Views have no notion, or only have a very abstract notion, of the model. In our example, the view interface ItemsView<T> and its implementation ItemsViewImpl<T> are parameterized with the model class T as they are intended to display a list of items of type T. All concrete operations on items however are carried out via the presenter, which should implement the ItemsView.Presenter<T> interface.

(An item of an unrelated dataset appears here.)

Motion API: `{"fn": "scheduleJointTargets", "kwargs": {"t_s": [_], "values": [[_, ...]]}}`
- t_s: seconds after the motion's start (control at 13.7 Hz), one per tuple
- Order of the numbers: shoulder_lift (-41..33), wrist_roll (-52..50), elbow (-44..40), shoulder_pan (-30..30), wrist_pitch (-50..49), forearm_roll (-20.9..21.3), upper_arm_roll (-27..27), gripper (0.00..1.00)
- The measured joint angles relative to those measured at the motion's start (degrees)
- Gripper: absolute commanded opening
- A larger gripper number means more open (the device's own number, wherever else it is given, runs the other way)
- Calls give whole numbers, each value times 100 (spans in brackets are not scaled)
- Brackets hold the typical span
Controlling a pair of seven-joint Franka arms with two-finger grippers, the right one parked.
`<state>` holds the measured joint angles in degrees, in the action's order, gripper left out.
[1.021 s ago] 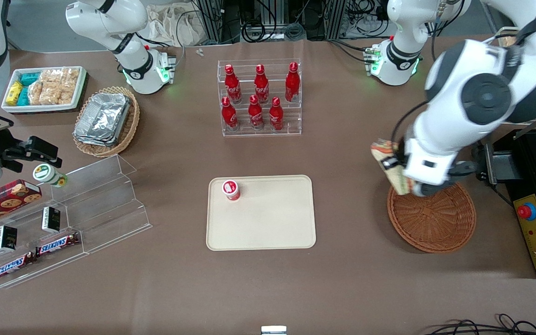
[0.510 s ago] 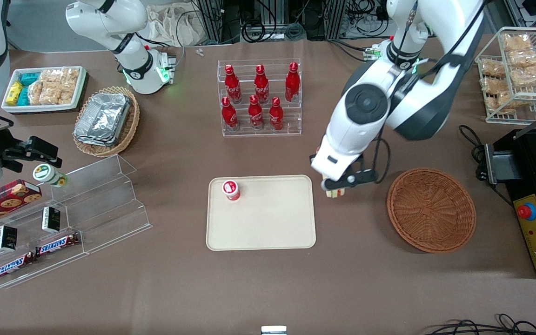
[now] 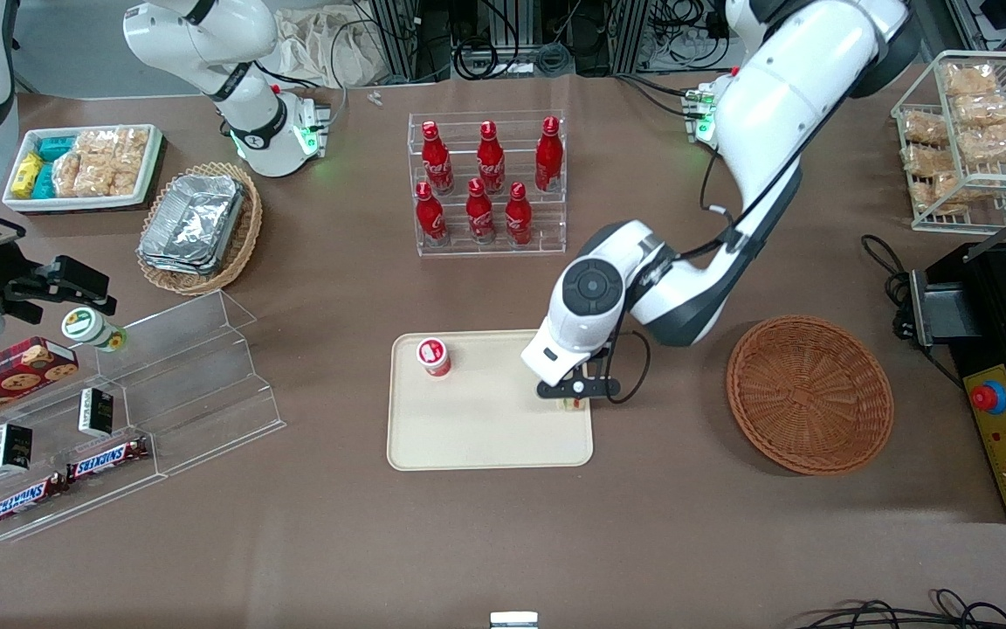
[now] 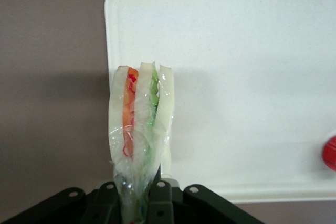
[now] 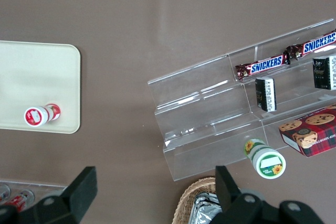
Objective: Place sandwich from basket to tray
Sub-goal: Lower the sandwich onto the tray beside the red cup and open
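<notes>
The gripper (image 3: 575, 395) hangs low over the tray (image 3: 485, 437), at the tray's edge nearest the basket (image 3: 809, 393), with its fingers (image 4: 160, 195) pinched shut on the wrapped end of the sandwich (image 4: 140, 129). The basket sits empty, well apart toward the working arm's end of the surface (image 3: 686, 542). The wrist view shows the sandwich dangling edge-on, its bread and its orange-red and green layers upright, partly over the tray rim and partly over bare surface. The step in hand looks like the set-down, and doing it well probably means carrying the sandwich a little farther inward first, so that all of it clears the rim. Lowering until the free end touches and letting it tip flat before opening should keep it from toppling outward. The small red bottle (image 3: 434, 356) stands well clear.
</notes>
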<state>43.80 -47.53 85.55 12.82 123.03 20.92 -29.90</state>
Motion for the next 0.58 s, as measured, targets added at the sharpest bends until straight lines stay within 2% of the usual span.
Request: {"fn": "scheduleJointTargets", "kwargs": {"t_s": [0.22, 0.29, 0.36, 0.44, 0.58], "values": [[253, 6, -34, -3, 225, 316, 6, 1], [283, 9, -35, -3, 265, 330, 6, 36], [297, 9, -37, -3, 286, 330, 6, 94], [299, 9, -43, -3, 296, 330, 5, 99], [297, -6, -82, -4, 289, 318, 1, 100]]}}
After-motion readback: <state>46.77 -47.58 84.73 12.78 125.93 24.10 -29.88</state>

As an example, in ItemsViewImpl<T> items are displayed in a CellTable<T>. The item text is displyed in a column which is created with the following code:

    private Column<T, String> createTextColumn() {
        Column<T, String> col = new Column<T, String>(new EditTextCell()) {
            @Override
            public String getValue(T t) {
                return presenter.getText(t);
            }
        };
        col.setFieldUpdater(new FieldUpdater<T, String>() {
            @Override
            public void update(int index, T t, String value) {
                presenter.updateText(t, value);
                dataProvider.refresh();
            }
        });
        return col;
    }

Note that in the above code, getting or updating the item text is forwarded to the presenter, which is of course the only way it could be done since T is the parameter of the class and ItemsViewImpl<T> does not know its operations.

See:

Presenter

Presenter classes contain all of the application logic, including history management, view transition and RPC client / server communication. For every view there is usually a presenter to drive the view and handle events that are sourced from the UI widgets within the view.